Dr. Roots primarily taught courses on subjects related to animal physiology, electron microscopy, photography for ecologists, biological chemistry, and neurobiology. Her teaching experience extends on all levels for science and medical students in Great Britain, the United States, and Canada. In March and April of 1976, she was a Visiting Professor in the Faculty of Medicine, University of Riyadh, Saudia Arabia, advising on the newly established Medical College for Women and teaching the students. She returned as a Visiting Professor in January 1978.

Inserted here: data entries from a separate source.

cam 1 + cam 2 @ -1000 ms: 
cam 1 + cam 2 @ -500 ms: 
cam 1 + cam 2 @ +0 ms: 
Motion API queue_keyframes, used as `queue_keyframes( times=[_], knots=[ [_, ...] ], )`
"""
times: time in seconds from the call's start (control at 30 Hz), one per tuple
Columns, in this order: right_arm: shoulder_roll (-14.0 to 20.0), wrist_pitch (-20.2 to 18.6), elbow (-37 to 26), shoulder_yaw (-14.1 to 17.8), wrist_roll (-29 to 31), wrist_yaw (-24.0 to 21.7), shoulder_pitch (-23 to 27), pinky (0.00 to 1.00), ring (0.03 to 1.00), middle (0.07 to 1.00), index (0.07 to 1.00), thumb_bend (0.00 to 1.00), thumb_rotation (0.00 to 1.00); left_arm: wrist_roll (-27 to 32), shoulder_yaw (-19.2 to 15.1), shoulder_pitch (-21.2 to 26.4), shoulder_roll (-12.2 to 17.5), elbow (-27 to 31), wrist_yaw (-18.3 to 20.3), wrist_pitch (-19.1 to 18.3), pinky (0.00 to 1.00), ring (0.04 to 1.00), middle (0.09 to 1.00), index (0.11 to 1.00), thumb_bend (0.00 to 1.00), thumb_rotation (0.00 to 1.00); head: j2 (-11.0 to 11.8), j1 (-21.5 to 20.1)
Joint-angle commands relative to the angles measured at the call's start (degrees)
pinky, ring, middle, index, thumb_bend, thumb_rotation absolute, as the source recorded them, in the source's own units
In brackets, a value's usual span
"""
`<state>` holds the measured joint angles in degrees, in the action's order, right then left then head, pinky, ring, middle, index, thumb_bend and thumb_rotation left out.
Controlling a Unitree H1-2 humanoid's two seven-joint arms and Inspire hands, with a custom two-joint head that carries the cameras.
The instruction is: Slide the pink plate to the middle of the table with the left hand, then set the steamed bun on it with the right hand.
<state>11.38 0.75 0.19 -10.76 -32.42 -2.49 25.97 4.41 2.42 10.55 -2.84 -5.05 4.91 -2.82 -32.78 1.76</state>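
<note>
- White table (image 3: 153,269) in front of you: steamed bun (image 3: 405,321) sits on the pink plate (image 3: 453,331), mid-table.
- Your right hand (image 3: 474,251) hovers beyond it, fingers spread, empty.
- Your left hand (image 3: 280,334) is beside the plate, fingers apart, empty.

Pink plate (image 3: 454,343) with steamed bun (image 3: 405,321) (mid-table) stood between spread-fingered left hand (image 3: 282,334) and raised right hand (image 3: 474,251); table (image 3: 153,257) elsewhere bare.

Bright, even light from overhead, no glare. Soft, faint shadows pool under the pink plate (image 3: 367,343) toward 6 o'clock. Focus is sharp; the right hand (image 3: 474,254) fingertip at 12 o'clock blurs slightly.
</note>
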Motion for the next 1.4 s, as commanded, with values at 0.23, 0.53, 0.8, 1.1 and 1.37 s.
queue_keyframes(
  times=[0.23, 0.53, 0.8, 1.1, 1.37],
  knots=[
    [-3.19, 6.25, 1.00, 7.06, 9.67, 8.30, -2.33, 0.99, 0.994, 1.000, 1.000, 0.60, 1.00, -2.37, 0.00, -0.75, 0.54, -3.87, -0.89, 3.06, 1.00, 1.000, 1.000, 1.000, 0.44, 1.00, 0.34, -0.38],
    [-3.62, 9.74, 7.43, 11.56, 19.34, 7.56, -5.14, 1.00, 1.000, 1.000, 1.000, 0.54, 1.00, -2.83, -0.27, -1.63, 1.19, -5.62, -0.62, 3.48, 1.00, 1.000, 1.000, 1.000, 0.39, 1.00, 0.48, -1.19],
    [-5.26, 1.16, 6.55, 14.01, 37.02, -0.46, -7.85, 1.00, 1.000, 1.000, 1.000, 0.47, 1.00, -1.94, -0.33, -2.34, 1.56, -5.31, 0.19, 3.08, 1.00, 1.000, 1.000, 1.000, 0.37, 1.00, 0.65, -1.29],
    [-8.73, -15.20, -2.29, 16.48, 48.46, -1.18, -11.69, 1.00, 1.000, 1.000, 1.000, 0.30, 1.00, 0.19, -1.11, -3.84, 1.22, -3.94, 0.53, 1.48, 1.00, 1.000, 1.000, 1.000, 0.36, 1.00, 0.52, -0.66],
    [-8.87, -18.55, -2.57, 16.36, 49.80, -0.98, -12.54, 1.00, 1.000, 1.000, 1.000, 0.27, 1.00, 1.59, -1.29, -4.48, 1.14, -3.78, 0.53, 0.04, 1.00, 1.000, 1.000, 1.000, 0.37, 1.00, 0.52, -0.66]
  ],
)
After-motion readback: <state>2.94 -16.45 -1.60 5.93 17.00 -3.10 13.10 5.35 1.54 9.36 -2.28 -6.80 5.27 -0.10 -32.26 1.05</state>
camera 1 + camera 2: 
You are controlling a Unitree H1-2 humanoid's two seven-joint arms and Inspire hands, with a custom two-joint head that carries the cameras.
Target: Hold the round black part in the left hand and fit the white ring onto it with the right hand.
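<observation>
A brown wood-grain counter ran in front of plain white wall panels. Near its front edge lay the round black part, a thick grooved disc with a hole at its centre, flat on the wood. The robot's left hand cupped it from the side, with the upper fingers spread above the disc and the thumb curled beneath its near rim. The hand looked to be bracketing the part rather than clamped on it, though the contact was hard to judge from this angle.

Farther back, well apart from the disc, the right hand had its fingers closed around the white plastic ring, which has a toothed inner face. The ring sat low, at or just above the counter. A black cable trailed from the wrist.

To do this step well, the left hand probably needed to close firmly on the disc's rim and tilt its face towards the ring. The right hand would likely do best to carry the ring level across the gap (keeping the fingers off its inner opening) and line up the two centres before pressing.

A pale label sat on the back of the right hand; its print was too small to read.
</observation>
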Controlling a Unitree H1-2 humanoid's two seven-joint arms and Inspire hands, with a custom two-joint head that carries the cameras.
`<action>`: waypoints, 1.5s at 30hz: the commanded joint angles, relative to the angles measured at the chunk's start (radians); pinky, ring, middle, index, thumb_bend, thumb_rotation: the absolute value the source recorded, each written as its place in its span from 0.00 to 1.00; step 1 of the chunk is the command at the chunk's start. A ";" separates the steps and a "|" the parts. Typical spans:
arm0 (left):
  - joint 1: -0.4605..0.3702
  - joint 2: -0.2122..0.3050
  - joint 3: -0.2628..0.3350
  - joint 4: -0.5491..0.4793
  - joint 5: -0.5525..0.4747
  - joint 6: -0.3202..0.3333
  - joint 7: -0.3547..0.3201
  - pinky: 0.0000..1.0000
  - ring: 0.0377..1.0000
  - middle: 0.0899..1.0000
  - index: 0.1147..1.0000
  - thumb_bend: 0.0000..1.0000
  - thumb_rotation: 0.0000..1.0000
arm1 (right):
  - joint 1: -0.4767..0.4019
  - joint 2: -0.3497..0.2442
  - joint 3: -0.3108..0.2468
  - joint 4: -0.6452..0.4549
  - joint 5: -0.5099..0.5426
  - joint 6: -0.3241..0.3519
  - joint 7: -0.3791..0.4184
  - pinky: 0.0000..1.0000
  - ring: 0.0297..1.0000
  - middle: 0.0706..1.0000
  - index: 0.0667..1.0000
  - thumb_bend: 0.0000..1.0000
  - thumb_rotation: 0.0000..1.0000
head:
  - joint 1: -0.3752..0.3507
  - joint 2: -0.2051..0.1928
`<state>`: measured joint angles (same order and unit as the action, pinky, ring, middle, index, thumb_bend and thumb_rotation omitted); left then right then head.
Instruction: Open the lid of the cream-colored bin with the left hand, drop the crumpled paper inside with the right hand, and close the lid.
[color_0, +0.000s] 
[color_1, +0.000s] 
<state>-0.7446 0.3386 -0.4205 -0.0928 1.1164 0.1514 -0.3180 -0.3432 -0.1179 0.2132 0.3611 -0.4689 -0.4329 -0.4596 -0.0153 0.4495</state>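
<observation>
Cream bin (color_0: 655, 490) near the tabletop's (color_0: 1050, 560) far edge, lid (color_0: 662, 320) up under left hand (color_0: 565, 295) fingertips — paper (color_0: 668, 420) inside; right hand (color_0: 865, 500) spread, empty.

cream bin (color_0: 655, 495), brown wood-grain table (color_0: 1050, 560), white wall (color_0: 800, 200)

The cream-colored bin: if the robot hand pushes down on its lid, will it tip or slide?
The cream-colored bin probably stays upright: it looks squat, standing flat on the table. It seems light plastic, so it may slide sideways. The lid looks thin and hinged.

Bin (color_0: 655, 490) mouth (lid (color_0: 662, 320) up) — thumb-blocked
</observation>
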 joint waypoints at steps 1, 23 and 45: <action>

Throughout her career, Dr. Roots was very active in a number of professional associations and committees including the American Society for Neurochemistry, the Canadian Association for Neuroscience, the Canadian Federation of Biological Sciences where she served as a member of the Equal Opportunities Committee from 1990 to 1992, the Canadian Microscopical Society where she was a member of the Organizing committee of the Ninth International Congress on Electron Microscopy held in Toronto in August 1978, the Canadian Society of Zoologists, the International Society for Neurochemistry, the Royal Canadian Institute, where she was President in 1994 and chair of the 150th anniversary book committee, the Royal Microscopical Society, the Royal Society of Canada, Sigma XI and the Southern Ontario Neuroscience Association.
Roots published more than one hundred papers in scientific journals and authored, co-authored and edited a number of books including “Nerve membranes. A study of the biological and chemical aspects of neuron-glia relationships” with P. V. Johnston, published in 1972 by Pergamon Press, Oxford and Special Places: The Changing Ecosystems of the Toronto Region, published by University of British Columbia Press, Vancouver in 1999, for which she was Editor-in-Chief.
Dr. Roots passed away at the age of 93 on October 24th, 2020.